Fasciotomy

A fasciotomy is surgery to relieve pressure that is cutting off blood flow and nerve signals to muscles and tissues. Pressure builds under tissue called fascia that covers muscles and organs. The pressure may be caused by a crush injury, necrotizing fasciitis, or compartment syndrome. During a fasciotomy, an incision is made in the fascia. This helps relieve the pressure. A fasciotomy can be done on most areas of the body, but it is most common on the arm or leg.

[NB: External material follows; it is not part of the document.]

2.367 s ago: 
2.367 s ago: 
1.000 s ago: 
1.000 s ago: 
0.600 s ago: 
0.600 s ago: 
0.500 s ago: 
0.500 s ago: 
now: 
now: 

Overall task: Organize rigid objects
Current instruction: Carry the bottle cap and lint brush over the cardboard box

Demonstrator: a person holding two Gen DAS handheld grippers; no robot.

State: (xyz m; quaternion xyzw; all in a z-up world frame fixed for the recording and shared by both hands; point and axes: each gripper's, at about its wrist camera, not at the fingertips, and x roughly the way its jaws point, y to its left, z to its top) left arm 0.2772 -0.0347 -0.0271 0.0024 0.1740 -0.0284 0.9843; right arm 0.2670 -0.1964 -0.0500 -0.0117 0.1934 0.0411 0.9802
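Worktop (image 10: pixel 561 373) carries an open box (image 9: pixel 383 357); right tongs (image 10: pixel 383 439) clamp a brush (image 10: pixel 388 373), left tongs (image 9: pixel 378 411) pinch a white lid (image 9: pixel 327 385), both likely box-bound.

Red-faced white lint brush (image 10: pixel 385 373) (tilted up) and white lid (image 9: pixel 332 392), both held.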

How do I prepare for a fasciotomy?

  • Fasciotomy is often done as emergency surgery because pressure builds up suddenly. This means you might not have time to prepare. If you can prepare, your surgeon will tell you what to do. The surgeon may tell you not to eat or drink anything before midnight on the day of surgery. You will be told which medicines to take or not take on the day of surgery. Tell your surgeon if you have ever had problems with anesthesia. Arrange to have someone drive you home after surgery and stay with you for 24 hours.
  • You may be given antibiotics to prevent a bacterial infection. Tell your surgeon if you have ever had an allergic reaction to an antibiotic.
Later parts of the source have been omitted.